Damals, so berichtete Franziskus, seien zwei Männer auf ihn zugekommen und hätten ihm umgerechnet 400.000 Dollar für die Armen angeboten - unter der Voraussetzung, dass sie die Hälfte davon persönlich zurückerhielten. Er habe damals zwei Möglichkeiten gehabt: sie "dorthin zu treten, wo die Sonne nicht hinscheint", oder sich dumm zu stellen. Er habe die zweite Variante gewählt und ihnen angeboten, den Betrag gegen eine Quittung abzugeben. Er habe nie wieder von ihnen gehört.
Die Losung müsse sein: "Sünder ja, korrupt nein. Korrupt nie", forderte der Papst. Korruption sei eine Plage in der Kirche. "Aber es gibt auch viele Heilige, viele Heilige und heilige Sünder, aber nicht korrupte."
Papst: Meinungsfreiheit muss besonnen ausgeübt werden
Seine Aussage zu Grenzen der Meinungsfreiheit hat Franziskus auf dem Rückflug verteidigt. Die Freiheit müsse von Klugheit begleitet werden, sagte er. Gewaltsame Reaktionen seien immer schlecht; dennoch müsse der Gebrauch der Meinungsfreiheit "der menschlichen Natur Rechnung tragen". Man könne nicht beständig "eine Person beleidigen oder provozieren". Franziskus hatte sich zuvor im Blick auf die Zeitschrift "Charlie Hebdo" dafür ausgesprochen, auch Satire müsse Grenzen haben.
"In der Theorie können wir das sagen, was das Evangelium sagt: Wir müssen die andere Wange hinhalten. In der Theorie können wir sagen, dass wir die Meinungsfreiheit haben", so der Papst. "In der Theorie sind wir alle einverstanden. Aber wir sind Menschen." Nötig sei "die Klugheit, die eine Tugend des menschlichen Zusammenlebens ist". Wer andere zu sehr reize, riskiere "eine Reaktion, die nicht richtig ist", sagte der Papst.

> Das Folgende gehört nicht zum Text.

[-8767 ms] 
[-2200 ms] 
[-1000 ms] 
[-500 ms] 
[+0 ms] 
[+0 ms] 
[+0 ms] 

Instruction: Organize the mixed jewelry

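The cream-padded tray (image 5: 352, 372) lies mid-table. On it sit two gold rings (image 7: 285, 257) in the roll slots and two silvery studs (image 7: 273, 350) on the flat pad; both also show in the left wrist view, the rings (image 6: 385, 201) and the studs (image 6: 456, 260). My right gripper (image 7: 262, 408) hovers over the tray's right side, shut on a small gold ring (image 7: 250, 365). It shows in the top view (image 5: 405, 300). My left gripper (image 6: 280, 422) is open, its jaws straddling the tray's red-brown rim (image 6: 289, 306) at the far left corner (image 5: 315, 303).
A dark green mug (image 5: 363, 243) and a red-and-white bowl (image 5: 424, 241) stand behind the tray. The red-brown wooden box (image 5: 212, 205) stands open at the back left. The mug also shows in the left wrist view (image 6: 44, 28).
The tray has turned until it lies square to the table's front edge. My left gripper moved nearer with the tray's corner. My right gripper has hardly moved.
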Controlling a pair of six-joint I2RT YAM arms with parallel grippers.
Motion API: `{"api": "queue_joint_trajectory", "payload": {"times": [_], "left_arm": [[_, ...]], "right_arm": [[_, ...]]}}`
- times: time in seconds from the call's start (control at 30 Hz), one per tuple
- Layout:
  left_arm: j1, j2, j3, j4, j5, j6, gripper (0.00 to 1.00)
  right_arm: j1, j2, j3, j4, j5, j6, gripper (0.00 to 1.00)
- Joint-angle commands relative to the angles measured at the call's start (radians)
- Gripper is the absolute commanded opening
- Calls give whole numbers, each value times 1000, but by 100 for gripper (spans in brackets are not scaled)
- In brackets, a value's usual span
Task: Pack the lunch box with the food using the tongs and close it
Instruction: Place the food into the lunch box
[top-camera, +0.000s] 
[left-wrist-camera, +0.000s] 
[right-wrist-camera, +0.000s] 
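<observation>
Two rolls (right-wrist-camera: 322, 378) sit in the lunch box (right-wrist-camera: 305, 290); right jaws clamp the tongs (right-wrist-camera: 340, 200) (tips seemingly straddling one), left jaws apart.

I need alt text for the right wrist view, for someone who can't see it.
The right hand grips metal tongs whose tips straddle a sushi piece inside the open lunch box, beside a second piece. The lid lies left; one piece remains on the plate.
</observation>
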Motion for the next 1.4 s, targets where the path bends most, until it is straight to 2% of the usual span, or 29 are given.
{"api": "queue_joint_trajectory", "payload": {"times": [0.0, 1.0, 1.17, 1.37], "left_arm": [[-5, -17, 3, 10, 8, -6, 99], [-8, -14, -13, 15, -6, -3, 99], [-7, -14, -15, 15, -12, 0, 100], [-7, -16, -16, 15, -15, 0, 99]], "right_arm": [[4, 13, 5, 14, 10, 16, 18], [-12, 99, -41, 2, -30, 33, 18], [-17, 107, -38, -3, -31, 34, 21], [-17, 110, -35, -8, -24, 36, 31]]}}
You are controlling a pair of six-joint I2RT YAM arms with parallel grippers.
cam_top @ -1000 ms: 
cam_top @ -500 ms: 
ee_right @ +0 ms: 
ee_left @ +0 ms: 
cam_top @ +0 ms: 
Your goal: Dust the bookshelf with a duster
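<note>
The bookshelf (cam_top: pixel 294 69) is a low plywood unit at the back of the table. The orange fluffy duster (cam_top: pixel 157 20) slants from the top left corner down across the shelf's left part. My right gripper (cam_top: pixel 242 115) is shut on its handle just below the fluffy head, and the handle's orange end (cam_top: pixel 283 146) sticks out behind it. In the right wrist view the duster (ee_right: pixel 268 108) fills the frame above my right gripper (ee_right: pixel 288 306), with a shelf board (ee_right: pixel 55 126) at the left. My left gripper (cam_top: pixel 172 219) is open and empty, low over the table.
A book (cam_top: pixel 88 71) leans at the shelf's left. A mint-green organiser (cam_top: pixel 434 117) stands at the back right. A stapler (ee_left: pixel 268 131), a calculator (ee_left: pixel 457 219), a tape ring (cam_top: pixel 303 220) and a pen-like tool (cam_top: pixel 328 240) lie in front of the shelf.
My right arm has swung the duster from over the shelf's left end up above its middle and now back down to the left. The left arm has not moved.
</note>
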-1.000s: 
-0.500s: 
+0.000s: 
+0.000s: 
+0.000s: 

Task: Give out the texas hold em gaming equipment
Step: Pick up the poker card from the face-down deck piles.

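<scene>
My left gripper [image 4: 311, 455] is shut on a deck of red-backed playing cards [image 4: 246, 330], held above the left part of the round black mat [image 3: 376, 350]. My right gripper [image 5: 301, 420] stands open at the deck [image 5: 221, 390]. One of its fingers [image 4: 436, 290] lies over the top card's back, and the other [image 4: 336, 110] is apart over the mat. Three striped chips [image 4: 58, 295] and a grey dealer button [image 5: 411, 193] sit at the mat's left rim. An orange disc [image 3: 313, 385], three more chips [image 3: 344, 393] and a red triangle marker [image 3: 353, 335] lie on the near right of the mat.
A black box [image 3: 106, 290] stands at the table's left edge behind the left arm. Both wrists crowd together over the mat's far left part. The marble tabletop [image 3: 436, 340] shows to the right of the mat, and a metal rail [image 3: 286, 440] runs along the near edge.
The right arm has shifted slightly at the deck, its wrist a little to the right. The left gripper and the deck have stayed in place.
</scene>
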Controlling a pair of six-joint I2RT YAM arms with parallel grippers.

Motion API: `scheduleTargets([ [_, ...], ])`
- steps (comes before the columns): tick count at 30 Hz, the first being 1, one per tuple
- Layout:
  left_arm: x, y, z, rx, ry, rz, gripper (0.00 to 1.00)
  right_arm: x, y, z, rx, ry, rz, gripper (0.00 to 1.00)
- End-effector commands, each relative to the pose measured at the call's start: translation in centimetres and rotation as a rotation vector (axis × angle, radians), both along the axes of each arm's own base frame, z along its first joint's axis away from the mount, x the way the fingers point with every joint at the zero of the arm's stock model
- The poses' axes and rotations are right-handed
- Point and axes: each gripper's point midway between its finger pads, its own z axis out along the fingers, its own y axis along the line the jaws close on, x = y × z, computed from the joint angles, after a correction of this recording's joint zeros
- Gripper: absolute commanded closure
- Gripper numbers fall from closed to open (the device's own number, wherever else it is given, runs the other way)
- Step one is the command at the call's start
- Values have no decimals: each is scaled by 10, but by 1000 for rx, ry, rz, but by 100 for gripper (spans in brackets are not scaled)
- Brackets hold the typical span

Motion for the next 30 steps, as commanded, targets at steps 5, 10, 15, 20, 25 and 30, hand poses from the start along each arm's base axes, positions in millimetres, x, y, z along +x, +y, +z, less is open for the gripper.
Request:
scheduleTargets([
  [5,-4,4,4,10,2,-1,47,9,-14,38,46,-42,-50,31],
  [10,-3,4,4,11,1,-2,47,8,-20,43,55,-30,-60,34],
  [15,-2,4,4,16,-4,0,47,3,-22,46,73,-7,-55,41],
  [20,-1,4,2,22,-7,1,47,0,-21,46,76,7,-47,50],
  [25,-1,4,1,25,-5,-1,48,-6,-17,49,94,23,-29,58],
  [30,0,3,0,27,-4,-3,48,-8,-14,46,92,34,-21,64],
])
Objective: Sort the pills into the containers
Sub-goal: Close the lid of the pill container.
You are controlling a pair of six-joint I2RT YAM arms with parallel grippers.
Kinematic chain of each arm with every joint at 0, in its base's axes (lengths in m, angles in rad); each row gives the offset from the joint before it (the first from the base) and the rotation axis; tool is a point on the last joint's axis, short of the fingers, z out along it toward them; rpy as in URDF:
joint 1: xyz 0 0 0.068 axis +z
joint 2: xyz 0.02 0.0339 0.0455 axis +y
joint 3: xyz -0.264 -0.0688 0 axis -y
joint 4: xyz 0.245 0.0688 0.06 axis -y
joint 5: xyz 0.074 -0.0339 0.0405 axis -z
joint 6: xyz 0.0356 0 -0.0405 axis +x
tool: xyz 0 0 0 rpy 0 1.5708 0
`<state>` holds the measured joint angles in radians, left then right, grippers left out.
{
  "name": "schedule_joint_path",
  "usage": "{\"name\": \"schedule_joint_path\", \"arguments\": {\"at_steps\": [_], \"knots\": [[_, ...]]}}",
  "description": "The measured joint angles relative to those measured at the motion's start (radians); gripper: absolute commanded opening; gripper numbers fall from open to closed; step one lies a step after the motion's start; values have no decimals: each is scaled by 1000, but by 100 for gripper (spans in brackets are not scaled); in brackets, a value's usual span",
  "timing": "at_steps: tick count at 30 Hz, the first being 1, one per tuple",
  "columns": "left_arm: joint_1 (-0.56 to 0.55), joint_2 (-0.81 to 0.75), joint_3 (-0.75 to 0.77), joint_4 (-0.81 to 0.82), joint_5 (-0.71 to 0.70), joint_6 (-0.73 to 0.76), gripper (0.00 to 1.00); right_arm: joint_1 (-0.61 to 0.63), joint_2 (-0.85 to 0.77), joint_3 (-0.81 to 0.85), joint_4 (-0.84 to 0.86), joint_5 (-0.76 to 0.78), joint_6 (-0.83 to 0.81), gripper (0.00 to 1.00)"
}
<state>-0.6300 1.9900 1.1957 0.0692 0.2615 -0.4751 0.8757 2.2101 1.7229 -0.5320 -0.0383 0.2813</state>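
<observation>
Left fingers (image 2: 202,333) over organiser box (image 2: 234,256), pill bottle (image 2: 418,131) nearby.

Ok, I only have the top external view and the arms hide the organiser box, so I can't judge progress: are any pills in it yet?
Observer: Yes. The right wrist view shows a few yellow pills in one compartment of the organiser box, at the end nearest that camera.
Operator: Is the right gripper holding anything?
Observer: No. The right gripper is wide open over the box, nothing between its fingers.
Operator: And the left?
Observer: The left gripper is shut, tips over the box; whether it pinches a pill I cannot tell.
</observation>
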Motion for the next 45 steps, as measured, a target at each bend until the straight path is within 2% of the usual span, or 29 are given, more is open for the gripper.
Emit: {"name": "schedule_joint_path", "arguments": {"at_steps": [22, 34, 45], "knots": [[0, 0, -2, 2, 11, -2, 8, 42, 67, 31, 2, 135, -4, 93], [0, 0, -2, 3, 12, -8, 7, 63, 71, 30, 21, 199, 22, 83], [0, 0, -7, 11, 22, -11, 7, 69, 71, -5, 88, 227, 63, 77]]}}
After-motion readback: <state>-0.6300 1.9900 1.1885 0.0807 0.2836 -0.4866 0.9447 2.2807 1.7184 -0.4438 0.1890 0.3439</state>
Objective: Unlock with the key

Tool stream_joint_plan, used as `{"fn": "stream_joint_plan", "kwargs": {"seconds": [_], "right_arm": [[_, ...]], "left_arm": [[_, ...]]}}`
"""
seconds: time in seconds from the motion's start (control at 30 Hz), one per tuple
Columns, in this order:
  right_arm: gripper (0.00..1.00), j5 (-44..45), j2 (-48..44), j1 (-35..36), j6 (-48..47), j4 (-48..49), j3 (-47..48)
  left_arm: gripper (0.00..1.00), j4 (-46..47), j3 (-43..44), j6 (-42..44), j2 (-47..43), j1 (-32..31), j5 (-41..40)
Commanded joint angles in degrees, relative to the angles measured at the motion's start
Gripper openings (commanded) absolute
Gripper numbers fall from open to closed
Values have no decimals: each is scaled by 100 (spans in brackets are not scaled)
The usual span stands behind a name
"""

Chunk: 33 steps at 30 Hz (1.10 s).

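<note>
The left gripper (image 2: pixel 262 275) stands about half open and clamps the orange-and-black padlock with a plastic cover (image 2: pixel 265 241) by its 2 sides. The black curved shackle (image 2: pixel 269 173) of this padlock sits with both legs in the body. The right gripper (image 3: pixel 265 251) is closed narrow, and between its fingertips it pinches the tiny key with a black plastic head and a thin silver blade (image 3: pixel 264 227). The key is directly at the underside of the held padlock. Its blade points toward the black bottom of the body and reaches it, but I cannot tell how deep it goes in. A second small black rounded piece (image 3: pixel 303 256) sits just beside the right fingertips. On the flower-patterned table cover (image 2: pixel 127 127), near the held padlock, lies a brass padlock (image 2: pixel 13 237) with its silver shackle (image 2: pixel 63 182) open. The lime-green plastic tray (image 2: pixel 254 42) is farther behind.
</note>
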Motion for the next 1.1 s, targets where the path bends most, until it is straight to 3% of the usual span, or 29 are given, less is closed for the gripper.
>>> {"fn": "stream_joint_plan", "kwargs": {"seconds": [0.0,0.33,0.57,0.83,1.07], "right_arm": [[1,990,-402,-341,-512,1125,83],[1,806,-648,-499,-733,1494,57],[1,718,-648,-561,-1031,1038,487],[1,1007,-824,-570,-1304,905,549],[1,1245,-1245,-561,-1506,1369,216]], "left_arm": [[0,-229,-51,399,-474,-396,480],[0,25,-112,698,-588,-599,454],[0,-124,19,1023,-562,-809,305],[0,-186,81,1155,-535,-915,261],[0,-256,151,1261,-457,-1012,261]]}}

Gute Beziehungen zu Dalai Lama und zu China
Schließlich bekräftigte Franziskus seine Bereitschaft zu einem Besuch in China. Beide Seiten gingen die Frage der gegenseitigen Beziehungen ruhig an. "Sie wissen, dass ich bereit bin, (sie) zu empfangen oder (dorthin) zu gehen", sagte Franziskus am Montag auf dem Flug von den Philippinen zurück nach Rom über chinesischem Territorium. "Wir machen die Sachen Schritt für Schritt, wie man die Sachen in der Geschichte macht", so der Papst. "Wir sind zivilisiert, und sie sind zivilisiert."
Zwischen dem Heiligen Stuhl und der Volksrepublik China bestehen keine diplomatischen Beziehungen. In der Vergangenheit waren wiederholt Initiativen zur Normalisierung der Kontakte eingeleitet worden. Zugleich trat Franziskus Vermutungen entgegen, er habe im Dezember den Dalai Lama nicht empfangen, um China nicht zu verärgern. Das sei nicht wahr, sagte Franziskus vor mitfliegenden Journalisten. Das vatikanische Protokoll sehe vor, Staatsgäste und ähnliche ranghohe Gäste nicht zu empfangen, während sie bei einer internationalen Versammlung in Rom sind. Auch während der Tagung der Welternährungsorganisation FAO habe er keine Teilnehmer empfangen, auch nicht den Dalai Lama. Er stehe aber im Kontakt mit ihm. "Wir sind offen, wir wollen Frieden mit allen", betonte Franziskus.